The Ensemble of Parametric Oscillators Model of the Economy
Markets can be modeled as ensembles of parametric oscillators. The parametric oscillator model is the simplest model that is useful in understanding dynamic market prices. For non-physicist readers, you've made a parametric oscillator whenever you've pumped your legs on a swing to change your frequency of oscillation. If you've ever had somebody push you, then you've made an amplified parametric oscillator, which is equivalent to a market hooked up to a time-varying external money supply.
Supply can be modeled as an ensemble of oscillators, one for each person. The cumulative frequency distribution of the supply ensemble is equivalent to the aggregate supply available to a market within a window of time. Demand can be modeled as an ensemble of oscillators, one for each person. The cumulative frequency distribution of the demand ensemble is equivalent to the aggregate demand available to a market within a window of time. See here. Elasticity is a function of the fatness of the frequency distributions at the half-maximum to their peaks. The distributions will be poissonian in shape.
Both cumulative distribution functions can be parametrized in terms of the opportunity cost of any scarce resource within an economy, or in terms of a currency that does not vary fast with respect to other currencies within the size of the time window. (Doesn't that explain why we use currency rather than bartering?)

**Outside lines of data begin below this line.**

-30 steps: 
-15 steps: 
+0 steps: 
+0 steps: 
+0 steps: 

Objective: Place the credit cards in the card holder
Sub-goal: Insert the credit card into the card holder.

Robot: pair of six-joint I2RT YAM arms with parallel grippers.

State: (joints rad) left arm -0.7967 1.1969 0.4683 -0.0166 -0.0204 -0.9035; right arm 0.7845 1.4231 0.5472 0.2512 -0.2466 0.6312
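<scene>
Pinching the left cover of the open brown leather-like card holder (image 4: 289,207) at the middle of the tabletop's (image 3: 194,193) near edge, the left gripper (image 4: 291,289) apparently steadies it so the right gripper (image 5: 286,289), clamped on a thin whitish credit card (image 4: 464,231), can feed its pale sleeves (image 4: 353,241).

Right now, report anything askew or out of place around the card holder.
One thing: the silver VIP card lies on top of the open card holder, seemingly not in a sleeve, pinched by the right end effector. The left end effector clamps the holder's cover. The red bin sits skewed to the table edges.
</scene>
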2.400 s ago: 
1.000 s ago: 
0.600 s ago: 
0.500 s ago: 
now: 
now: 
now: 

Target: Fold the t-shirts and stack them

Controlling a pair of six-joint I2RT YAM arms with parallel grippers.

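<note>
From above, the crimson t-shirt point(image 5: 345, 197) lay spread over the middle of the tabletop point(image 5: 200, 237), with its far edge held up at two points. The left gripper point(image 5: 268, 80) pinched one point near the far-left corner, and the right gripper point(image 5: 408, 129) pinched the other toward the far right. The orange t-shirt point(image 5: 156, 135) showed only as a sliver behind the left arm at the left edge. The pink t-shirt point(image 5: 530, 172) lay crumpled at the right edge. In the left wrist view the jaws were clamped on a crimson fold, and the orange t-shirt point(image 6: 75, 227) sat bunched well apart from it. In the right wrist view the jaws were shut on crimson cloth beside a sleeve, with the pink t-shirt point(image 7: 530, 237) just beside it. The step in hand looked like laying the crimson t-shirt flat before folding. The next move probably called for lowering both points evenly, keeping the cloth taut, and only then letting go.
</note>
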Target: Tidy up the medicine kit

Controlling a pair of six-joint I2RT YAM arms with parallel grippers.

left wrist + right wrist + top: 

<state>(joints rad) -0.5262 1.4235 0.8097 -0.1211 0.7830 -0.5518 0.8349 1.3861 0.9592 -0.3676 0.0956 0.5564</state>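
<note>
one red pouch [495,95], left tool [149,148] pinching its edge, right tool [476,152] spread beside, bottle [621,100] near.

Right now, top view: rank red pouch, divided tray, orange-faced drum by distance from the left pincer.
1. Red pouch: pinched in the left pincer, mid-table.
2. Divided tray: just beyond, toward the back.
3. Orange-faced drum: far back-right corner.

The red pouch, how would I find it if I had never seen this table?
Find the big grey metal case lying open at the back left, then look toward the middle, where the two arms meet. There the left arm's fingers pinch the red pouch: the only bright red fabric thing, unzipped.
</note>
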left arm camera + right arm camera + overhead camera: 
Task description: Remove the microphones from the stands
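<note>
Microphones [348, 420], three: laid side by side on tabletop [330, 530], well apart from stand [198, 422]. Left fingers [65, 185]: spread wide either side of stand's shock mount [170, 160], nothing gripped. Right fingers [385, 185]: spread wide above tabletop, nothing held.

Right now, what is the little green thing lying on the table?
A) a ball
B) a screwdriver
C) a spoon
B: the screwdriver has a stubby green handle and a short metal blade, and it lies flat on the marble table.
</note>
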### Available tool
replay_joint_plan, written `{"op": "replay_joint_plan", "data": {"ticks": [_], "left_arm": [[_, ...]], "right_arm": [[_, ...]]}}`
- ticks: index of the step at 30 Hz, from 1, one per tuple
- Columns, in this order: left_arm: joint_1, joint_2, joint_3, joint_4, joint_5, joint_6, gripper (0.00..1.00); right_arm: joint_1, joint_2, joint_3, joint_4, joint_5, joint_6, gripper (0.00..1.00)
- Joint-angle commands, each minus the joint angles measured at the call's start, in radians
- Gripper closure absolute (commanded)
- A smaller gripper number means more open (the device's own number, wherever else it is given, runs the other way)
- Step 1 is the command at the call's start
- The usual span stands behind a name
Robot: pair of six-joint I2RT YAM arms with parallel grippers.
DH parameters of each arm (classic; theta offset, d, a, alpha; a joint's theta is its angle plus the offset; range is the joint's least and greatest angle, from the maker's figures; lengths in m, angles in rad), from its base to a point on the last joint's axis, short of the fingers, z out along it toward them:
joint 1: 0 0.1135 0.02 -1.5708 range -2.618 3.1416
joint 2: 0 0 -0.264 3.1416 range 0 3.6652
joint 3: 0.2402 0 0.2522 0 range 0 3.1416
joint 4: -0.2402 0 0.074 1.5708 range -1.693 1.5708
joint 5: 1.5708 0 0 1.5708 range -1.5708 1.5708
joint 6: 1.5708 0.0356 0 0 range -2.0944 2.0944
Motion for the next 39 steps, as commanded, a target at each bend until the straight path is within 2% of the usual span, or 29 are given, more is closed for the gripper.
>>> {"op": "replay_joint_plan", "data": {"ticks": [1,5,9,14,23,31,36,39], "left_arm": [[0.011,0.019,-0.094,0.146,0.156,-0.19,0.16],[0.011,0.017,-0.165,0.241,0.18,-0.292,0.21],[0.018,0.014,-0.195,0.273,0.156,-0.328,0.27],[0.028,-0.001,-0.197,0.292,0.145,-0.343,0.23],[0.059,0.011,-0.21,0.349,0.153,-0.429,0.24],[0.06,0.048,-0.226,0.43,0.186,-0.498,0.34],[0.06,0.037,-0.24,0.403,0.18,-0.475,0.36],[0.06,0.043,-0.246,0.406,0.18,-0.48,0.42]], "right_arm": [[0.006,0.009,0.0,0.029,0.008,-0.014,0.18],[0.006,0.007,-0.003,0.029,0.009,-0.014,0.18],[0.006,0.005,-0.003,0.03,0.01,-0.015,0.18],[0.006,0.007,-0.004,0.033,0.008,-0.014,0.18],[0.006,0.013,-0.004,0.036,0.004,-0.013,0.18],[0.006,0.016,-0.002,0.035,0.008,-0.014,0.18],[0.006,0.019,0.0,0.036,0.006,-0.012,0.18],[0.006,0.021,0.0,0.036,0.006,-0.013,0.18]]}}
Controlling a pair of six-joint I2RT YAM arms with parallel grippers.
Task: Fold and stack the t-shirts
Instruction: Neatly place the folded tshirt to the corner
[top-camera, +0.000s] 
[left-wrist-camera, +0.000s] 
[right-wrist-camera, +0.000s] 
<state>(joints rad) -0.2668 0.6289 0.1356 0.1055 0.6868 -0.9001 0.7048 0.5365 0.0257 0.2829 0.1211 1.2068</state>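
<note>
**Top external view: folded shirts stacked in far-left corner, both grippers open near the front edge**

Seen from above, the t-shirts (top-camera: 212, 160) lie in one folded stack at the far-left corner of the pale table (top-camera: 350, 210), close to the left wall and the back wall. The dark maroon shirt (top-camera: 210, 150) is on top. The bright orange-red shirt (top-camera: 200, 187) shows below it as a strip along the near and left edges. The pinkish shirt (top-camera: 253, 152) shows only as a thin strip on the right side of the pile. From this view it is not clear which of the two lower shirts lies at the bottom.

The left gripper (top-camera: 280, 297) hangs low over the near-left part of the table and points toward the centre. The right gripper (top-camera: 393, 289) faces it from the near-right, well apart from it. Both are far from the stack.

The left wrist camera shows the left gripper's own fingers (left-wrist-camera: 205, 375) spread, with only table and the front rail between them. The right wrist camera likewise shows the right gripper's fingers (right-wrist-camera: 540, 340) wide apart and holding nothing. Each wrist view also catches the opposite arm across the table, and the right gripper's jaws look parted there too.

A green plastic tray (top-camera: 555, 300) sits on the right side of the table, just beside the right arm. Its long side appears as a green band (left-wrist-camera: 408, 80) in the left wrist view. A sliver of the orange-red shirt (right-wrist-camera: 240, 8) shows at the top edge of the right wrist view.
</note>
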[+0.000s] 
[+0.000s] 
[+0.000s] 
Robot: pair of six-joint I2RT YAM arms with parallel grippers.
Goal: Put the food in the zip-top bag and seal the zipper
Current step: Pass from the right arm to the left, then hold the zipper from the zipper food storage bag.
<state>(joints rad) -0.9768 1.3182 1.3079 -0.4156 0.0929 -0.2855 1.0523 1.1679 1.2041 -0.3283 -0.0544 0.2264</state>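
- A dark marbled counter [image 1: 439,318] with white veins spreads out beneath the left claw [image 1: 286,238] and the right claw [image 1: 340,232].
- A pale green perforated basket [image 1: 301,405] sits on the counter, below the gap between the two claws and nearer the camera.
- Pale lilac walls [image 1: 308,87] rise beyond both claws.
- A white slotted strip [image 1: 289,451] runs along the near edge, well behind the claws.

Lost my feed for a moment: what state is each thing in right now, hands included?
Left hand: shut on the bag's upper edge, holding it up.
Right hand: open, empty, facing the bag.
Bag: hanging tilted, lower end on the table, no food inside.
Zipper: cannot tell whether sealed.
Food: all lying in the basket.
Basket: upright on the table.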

The "temperature" of these ensembles (i.e., the shape of the distribution for a given amount of capital when scarcity and size of the ensemble are fixed) will be a function of the capital available. Similarly, other changes in the cumulative frequency distributions of supply and demand will be a function of capital (energy), scarcity (volume), and the size of the ensemble (pressure). If the changes are made slowly with respect to the time windows within which the distributions are measured, then convexities in the function of frequency with respect to increasing capital, decreasing scarcity, and increasing ensemble size may be observed. Certain ranges of capital, scarcity, and size of the population will be characterized by certain types of structures. In other words, as capital, scarcity, and size of population are tuned through different ranges, spontaneously ordered structures for the allocation of capital and resources throughout the ensembles will emerge. Thus, the parametric oscillator model is consistent with a thermodynamics of institutional design.
Thermodynamics gives us no insight into how and when change will occur. But the parametric amplifier model also permits an insight into market dynamics. According to this model, the ensemble of supply oscillators couples nonlinearly to the ensemble of demand oscillators. Mathematically, the mechanism for coupling is analogous to a damping force on each ensemble that is, in part, a function of the frequency distribution for the other ensemble. In other words, the oscillations of the two ensembles don't simply add or subtract from one-another. They can multiply or divide one-another.
In practice, the coupling mechanism might be provided by anything that causes the frequencies of the ensembles to multiply rather than add, such as transactions costs or liquidity constraints that do not vary linearly with the quantity of goods exchanged. Study of models of the coupling mechanism will be one of the most fruitful areas of research for econometricians. For the coupling mechanism is not simply a function of the frequency of the supply and demand ensembles of the market in question. Rather, it is a function of the frequency distribution for any supply or demand ensemble with non-trivial cross-elasticity with the supply and demand ensembles for the market in question. The coupling mechanism, including the phenomenon of cross-elasticity, is the dynamic mechanism that describes how and when phase transitions will occur.
Note that variations in external money supply would be a source of capital to the supply or demand ensembles that should be considered separate from the coupling mechanism. Thus, an increase in external money supply might give rise to parametric amplification. Variations in external money supply add many complications to understanding the dynamics of parametric oscillators. Having a Taylor rule that describes how the external money supply varies in time makes the model easier to solve.
Parametric oscillators exhibit many interesting dynamics. One is the phenomenon of parametric resonance, whereby the ensembles may become synchronized in phase. Phase synchronization is an implicit or explicit characteristic observable in all markets. Another is the phenomenon of parametric instability. Price bubbles can form when the resonance peak (or peaks) are too high-frequency to be sustainable.
For the Hayekians out there, given constant resources and population, as capital is removed from the system, spontaneous symmetry breaking will result in new spontaneous ordering of capital, resources, and population within the market. In other words, holding two out of three of capital, resources, or population fixed, and minimizing the other variable will lead to more spontaneous order within society.
As an end note, the wave equation necessary to the parametic oscillator model will not apply over longer time scales. Wave equations are second-order in time. For very large time windows, dissipative forces will have more noticeable effects, and a heat equation (like the Schrodinger equation) will provide a better approximation of dynamics. The difference in observable dynamics at different time-scales is part of why microeconomics and macroeconomics are not readily joined in econometric theory.